Special Billing Instructions When the Radiologist’s Interpretation of a Screening Mammogram Results in Additional Views:

  • Both the screening mammography and the diagnostic mammography may be reimbursed by Medicare.
  • The screening mammography should be billed with ICD-9-CM code V76.11 or V76.12.
  • The diagnostic mammogram should be billed with one of the ICD-9-CM codes listed in the LCD under “ICD-9-CM Codes that Support Medical Necessity,” “For diagnostic mammography and screening mammography that converts to diagnostic mammography.” *
  • The screening and diagnostic mammographies should be billed on the same claim.

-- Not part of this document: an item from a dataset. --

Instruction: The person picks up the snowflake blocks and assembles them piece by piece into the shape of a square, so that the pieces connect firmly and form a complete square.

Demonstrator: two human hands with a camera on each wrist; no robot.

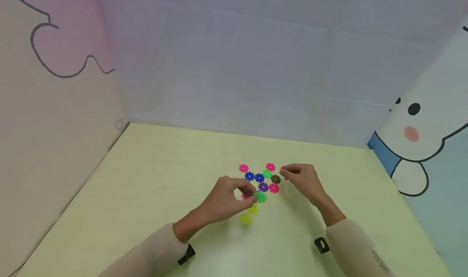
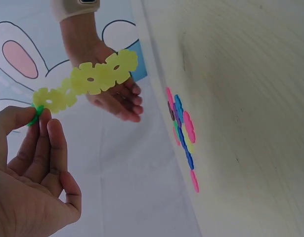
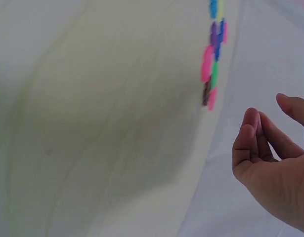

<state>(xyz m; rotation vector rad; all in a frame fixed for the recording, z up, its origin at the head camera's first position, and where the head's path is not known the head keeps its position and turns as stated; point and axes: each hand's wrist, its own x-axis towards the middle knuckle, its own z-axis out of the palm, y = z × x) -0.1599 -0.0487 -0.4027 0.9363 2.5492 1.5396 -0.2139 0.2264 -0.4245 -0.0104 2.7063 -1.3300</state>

Attach the GG modifier to the diagnostic code to show that the test changed from a screening mammography to a diagnostic mammography.

* ICD-9-CM code V76.12 was removed from this list of covered ICD-9-CM codes. This ICD-9-CM code is only appropriate for use with a screening mammography.  

UnilateralScreening Mammography - (CPT codes 76092 and G0202)

Screening mammography CPT codes 76092 and G0202 should be reported whether the mammography is performed unilaterally or bilaterally.

Effective for services rendered on or after July 1, 2006, append CPT/HCPCS codes 76092 and G0202 with the modifier -52 (reduced services) when the mammogram is performed unilaterally.

Note: When modifier -52 is appended to the screening mammography codes 76092 and G0202, it is assumed that the service rendered was a unilateral mammography. The unilateral mammography will be reimbursed at 75 percent of the amount allowed for a bilateral mammography.

Reference: Empire Medicare Services LCD on Breast Imaging: “Mammography/Breast Echography (Sonography)/Breast MRI/Ductography” (New York #L3500 and New Jersey #L3477)

© All current procedural terminology (CPT) codes and descriptors copyrighted by the American Medical Association.